And speaking of awards, a special "Drop Dead, you dickless, pathetic bullies" to The Razzies...


         I suppose, once upon a time we could all enjoyably smirk and snicker at the 'Golden Raspberry' awards for movies  actors who sucked to the point of embarrassment. 

         But in keeping with the dark, dark mean-spirited times in which we now suffer through, the Razzie crew chose to torment and bully a 12 year old girl, Ryan Kiera Armstrong,,,,,,,by including her name in their "Worst Actress" category, they're unfairly, cruelly holding her responsible for the rotten 2022 remake of "Firestarter". 

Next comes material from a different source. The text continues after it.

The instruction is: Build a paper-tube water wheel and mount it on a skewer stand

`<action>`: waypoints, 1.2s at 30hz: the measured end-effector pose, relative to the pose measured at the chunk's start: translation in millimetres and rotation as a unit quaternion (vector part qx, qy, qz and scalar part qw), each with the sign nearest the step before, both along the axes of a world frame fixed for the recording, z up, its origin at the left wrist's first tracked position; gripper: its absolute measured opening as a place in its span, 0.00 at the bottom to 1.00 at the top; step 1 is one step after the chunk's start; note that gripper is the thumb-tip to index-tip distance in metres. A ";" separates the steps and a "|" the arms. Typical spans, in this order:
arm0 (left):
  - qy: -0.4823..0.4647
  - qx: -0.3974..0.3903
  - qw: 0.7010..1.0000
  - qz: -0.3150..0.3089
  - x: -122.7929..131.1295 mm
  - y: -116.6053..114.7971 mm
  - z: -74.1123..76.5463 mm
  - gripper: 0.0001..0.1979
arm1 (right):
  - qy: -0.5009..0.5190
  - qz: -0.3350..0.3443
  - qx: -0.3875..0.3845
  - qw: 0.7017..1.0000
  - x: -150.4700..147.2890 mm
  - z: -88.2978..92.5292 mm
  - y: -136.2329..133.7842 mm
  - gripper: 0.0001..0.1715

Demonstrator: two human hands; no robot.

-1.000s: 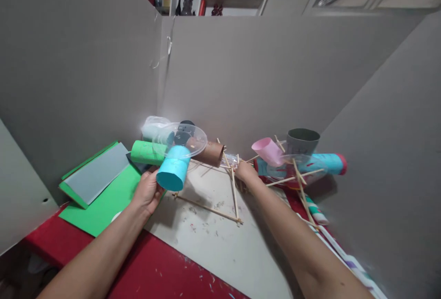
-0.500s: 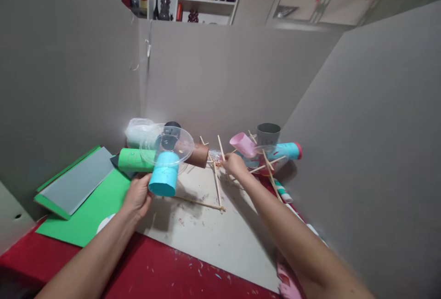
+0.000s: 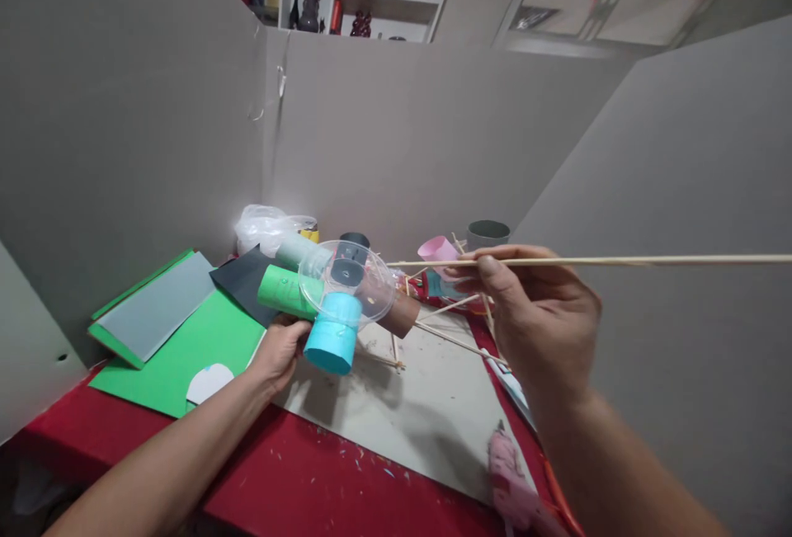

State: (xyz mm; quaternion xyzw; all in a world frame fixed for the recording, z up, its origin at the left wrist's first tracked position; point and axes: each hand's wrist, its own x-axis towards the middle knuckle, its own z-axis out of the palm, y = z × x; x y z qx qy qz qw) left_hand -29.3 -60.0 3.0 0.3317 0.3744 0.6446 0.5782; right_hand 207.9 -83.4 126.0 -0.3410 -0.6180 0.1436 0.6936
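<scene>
My left hand (image 3: 281,353) grips a wheel-like craft piece from below, between its green paper tube (image 3: 288,291) and blue paper tube (image 3: 335,337). Black, pale grey and brown paper tubes (image 3: 398,311) also stick out around its clear plastic disc (image 3: 379,280). Pinched in my right hand (image 3: 538,306) is a long thin wooden stick (image 3: 649,261), held nearly level, its left end reaching toward the disc. Behind, a frame of thin sticks (image 3: 454,306) stands near a pink paper tube (image 3: 436,249) and a dark grey tube (image 3: 488,233).
A pink glue gun (image 3: 511,471) lies at the white board's (image 3: 426,430) right front corner. Green card (image 3: 167,364), a grey sheet (image 3: 157,310) and black paper (image 3: 244,281) lie on the left. Grey panels (image 3: 396,133) enclose the red table (image 3: 297,479). A clear plastic bag (image 3: 263,228) sits at the back.
My right hand has come back from the stick frame and lifted a long stick across to the right. My left hand has moved the tube wheel rightward and slightly down.
</scene>
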 end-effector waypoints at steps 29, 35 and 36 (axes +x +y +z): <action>0.085 0.031 0.994 -0.053 5.3 -10.1 4.4 0.03 | -0.072 0.170 -0.307 0.934 33.3 -8.9 -17.0 0.23; 0.112 0.057 0.992 -0.027 1.7 -8.6 10.3 0.02 | -0.144 0.195 -0.389 0.889 46.2 -12.3 -33.9 0.26; 0.112 0.059 0.992 -0.023 1.4 -8.0 11.0 0.02 | -0.156 0.197 -0.388 0.887 47.5 -12.8 -35.5 0.25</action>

          What a collection of sorry incel assholes these Razzie guys must be.....Memo to Razzies: You rocket scientists do realize that "Firestarter" had a director, a writer and grown up actors, don't you? Wouldn't you think the blame for that crapfest might better fall on them a little more than a child who as 11 years old at the time of its filming? 

          For this particular nomination, The Razzies should award themselves a very special Razzie for themselves......worst, instant drain of humor out of a satirical institution....\     

           No time for further reflection on the Oscars.......BQ's got to get busy watching any nominee we missed....see you all on the Red Carpet....


Monday, January 23, 2023

'PALM SPRINGS WEEKEND'....WARNER BROS' JUNIOR VARSITY ON SPRING BREAK......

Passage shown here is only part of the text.